§ **WHAT THE TASK ASKS**
Set down each line of the data below exactly as it stands, dropping the pictures.

§ **SUPPLIED DATA**
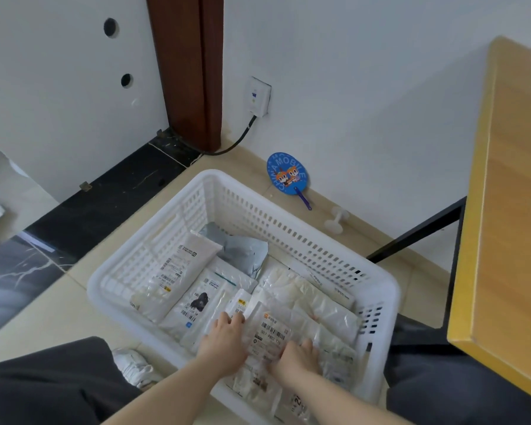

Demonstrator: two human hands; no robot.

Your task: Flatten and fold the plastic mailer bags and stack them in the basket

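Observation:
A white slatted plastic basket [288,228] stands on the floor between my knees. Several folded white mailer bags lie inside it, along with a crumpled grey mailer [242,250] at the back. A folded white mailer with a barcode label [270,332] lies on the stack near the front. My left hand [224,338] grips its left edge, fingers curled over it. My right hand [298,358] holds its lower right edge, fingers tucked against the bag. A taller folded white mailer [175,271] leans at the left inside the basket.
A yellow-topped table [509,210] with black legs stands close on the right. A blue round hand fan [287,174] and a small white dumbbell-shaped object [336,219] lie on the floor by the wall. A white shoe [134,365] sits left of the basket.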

§ **FINISHED EXERCISE**
Demonstrator: two human hands; no robot.

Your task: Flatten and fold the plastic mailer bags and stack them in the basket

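Observation:
A white slatted plastic basket [288,228] stands on the floor between my knees. Several folded white mailer bags lie inside it, along with a crumpled grey mailer [242,250] at the back. A folded white mailer with a barcode label [270,332] lies on the stack near the front. My left hand [224,338] grips its left edge, fingers curled over it. My right hand [298,358] holds its lower right edge, fingers tucked against the bag. A taller folded white mailer [175,271] leans at the left inside the basket.
A yellow-topped table [509,210] with black legs stands close on the right. A blue round hand fan [287,174] and a small white dumbbell-shaped object [336,219] lie on the floor by the wall. A white shoe [134,365] sits left of the basket.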

The full output has already been given.